Task goal: Nothing but the lines below from the one with "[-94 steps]" through the one with "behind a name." should be output, each exactly as given, and no pictures.

Task inputs:
-----
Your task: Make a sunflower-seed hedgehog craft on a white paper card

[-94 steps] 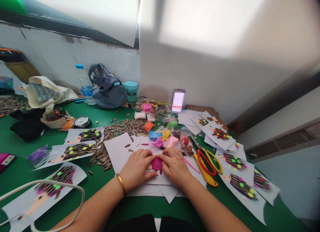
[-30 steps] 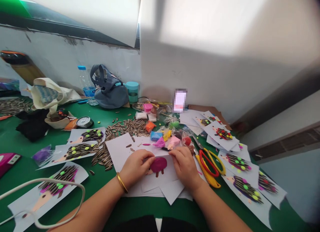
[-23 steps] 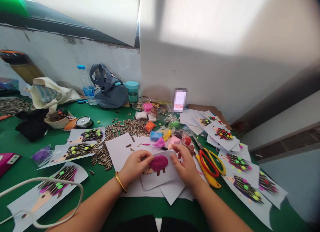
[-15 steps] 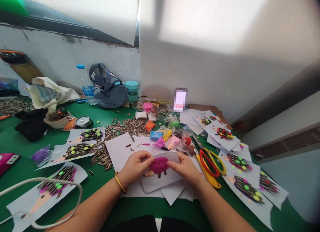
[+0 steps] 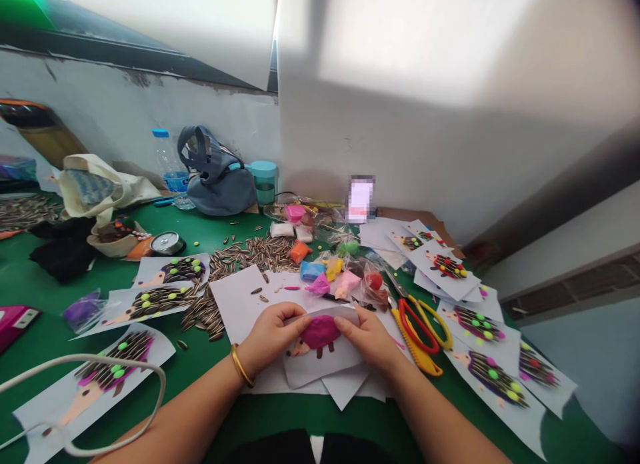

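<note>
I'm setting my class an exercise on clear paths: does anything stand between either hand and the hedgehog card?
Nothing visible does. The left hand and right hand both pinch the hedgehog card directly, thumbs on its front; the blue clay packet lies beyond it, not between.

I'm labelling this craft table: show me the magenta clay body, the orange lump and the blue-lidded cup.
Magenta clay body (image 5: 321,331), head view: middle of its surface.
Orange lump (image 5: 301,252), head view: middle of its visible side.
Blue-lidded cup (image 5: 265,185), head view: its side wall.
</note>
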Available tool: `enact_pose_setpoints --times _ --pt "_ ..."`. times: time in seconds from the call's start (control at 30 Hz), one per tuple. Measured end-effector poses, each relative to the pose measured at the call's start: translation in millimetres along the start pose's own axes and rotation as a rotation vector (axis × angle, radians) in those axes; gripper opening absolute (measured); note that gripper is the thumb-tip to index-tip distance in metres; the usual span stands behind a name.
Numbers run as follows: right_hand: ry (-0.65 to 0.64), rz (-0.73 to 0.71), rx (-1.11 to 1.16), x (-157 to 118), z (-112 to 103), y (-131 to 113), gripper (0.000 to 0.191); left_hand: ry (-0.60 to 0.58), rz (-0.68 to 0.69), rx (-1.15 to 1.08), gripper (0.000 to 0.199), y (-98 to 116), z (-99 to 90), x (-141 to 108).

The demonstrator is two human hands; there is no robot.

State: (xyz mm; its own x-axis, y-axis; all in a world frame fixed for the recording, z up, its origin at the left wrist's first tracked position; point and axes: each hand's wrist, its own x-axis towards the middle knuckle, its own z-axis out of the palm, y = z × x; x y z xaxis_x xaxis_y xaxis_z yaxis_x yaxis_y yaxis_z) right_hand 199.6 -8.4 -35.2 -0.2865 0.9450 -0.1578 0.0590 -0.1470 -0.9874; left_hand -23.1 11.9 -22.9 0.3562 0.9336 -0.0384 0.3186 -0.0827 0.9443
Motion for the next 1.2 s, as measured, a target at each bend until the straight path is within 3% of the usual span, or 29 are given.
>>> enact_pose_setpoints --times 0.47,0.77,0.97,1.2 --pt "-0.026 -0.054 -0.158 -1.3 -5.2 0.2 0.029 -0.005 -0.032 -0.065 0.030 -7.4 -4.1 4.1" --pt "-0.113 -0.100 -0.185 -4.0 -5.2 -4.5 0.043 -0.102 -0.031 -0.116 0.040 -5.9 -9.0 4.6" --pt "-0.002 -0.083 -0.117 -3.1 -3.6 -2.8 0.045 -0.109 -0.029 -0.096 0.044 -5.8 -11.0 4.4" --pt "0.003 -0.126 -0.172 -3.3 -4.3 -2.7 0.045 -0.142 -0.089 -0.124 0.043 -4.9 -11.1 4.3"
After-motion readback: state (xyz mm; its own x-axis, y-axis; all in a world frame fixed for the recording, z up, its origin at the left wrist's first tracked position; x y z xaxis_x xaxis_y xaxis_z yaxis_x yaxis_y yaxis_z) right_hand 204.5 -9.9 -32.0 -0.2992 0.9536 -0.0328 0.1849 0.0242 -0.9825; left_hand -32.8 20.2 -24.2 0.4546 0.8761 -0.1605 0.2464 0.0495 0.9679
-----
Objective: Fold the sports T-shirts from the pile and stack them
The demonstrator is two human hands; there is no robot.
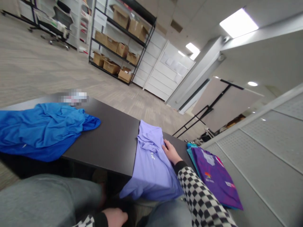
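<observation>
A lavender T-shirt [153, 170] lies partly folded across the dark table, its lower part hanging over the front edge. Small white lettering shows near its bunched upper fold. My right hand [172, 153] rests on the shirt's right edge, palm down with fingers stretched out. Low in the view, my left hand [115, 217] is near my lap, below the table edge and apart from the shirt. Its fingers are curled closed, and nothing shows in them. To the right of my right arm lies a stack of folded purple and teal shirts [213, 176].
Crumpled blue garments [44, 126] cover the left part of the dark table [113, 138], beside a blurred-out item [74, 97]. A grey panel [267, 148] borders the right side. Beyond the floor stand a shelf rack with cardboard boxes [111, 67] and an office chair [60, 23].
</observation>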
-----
Solution for this exercise:
[-94 steps] 
[-30 steps] 
[-23 steps] 
[-15 steps] 
[+0 steps] 

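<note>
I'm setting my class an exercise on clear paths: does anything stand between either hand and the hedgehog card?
Nothing visible does. The left hand and right hand both pinch the hedgehog card directly, thumbs on its front; the blue clay packet lies beyond it, not between.

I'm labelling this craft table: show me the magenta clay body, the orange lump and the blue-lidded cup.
Magenta clay body (image 5: 321,331), head view: middle of its surface.
Orange lump (image 5: 301,252), head view: middle of its visible side.
Blue-lidded cup (image 5: 265,185), head view: its side wall.
</note>
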Available tool: `enact_pose_setpoints --times _ --pt "_ ..."`. times: time in seconds from the call's start (control at 30 Hz), one per tuple. Measured end-effector poses, each relative to the pose measured at the call's start: translation in millimetres along the start pose's own axes and rotation as a rotation vector (axis × angle, radians) in those axes; gripper opening absolute (measured); note that gripper is the thumb-tip to index-tip distance in metres; the usual span stands behind a name.

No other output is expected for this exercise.